-- The task --
Would you repeat the whole listing exactly, pictures excluded?

-- Data shown --

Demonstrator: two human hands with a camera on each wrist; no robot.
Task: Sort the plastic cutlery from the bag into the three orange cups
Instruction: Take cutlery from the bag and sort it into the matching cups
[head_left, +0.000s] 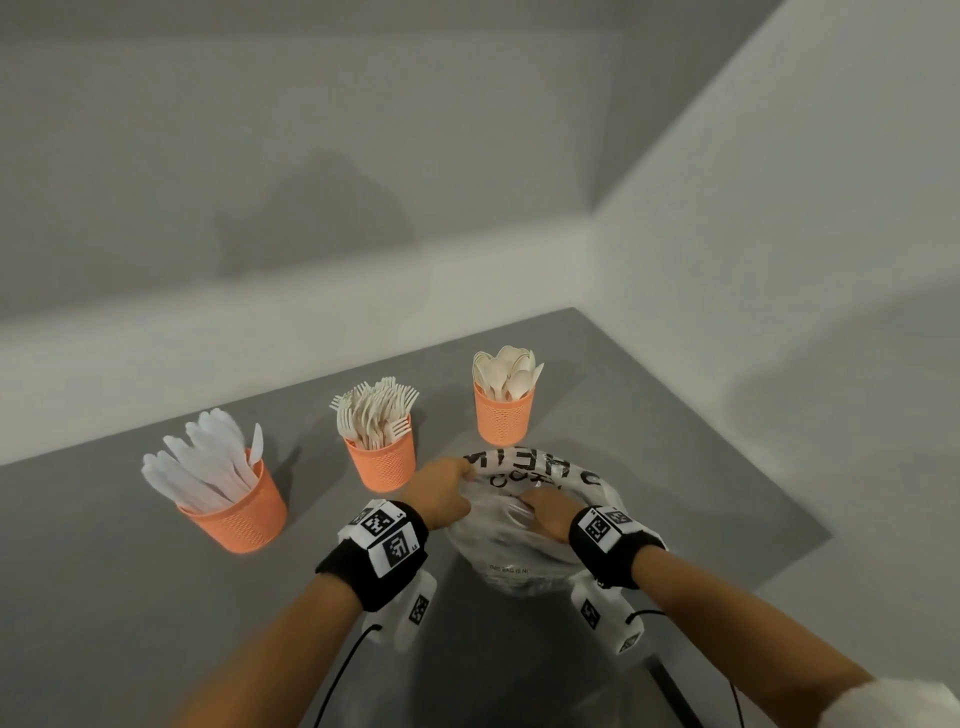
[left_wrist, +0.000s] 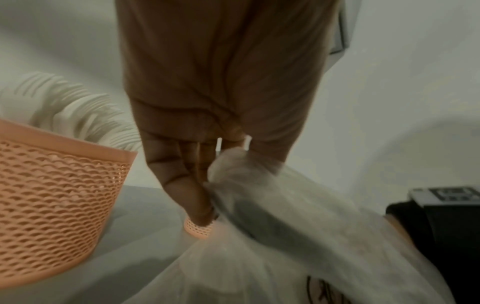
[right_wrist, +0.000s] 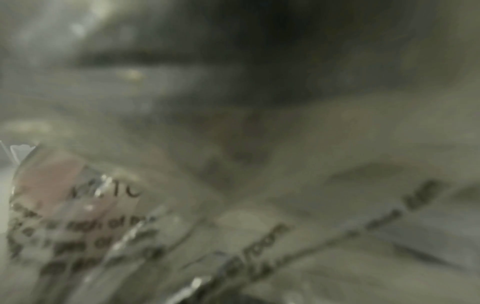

-- Answer below --
Demonstrator: two human hands with a camera on each wrist; no robot.
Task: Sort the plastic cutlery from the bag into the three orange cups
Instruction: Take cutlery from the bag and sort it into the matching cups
[head_left, +0.000s] 
[left_wrist, +0.000s] 
[right_wrist, +0.000s] 

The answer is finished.